It is also possible that there is a temporal dissociation between steatosis and insulin resistance, so that IHTG accumulation is secondary to a primary defect in skeletal muscle insulin action by diverting ingested carbohydrates away from muscle glycogen storage to DNL.36 Calorie restriction and weight loss is an effective therapy for obese patients with NAFLD. A marked decrease in IHTG content and improvement in hepatic insulin sensitivity occurs very rapidly, within 48 hours of calorie restriction (≈1,100 kcal/day diet).88 A comprehensive
review of 14 studies that evaluated the effect of lifestyle weight loss therapy on NAFLD/nonalcoholic
steatohepatitis,89 and data from recent prospective diet intervention studies,88, 90 found that a 5% to 10% weight loss X-396 nmr improved liver biochemistries, liver histology CHIR99021 (steatosis and inflammation), and IHTG content in conjunction with an increase in hepatic and skeletal muscle insulin sensitivity and a decrease in hepatic VLDL-TG secretion rate.91 Bariatric surgery is the most effective available weight loss therapy.
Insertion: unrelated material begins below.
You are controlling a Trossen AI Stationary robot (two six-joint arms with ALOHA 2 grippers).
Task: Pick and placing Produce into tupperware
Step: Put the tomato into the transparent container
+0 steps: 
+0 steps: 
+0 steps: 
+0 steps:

There has been concern that the large and rapid weight loss, induced by bariatric surgery, can actually worsen NAFLD by increasing hepatic inflammation and fibrosis.92 However, data from more recent surgical series suggest that weight loss induced by bariatric surgery decreases steatosis, inflammation, and fibrosis.93, 94 In addition, bariatric surgery induced weight loss has considerable
beneficial metabolic effects in the liver manifested by a decrease in (1) hepatic glucose production, (2) hepatic VLDL-triglyceride secretion rate, and (3) hepatic gene expression of factors that regulate hepatic inflammation and fibrogenesis.95 These data suggest that bariatric surgery–induced weight loss is an effective therapy for NAFLD in patients with morbid obesity by normalizing the metabolic abnormalities involved in the pathogenesis and pathophysiology of NAFLD and by preventing the progression of hepatic inflammation 上海皓元医药股份有限公司 and fibrosis. The effect of overfeeding on IHTG content and metabolic function has not been carefully studied in human subjects. Data from a study conducted in rodents suggest that overfeeding first has a metabolic effect on the liver followed by an effect on muscle; insulin resistance in the liver was observed after 3 days and in muscle after 7 days of overfeeding.96 Four weeks of overfeeding in lean men and women, designed to cause a 5% to 15% increase in body weight, resulted in a significant increase in IHTG content (from 1.1% to 2.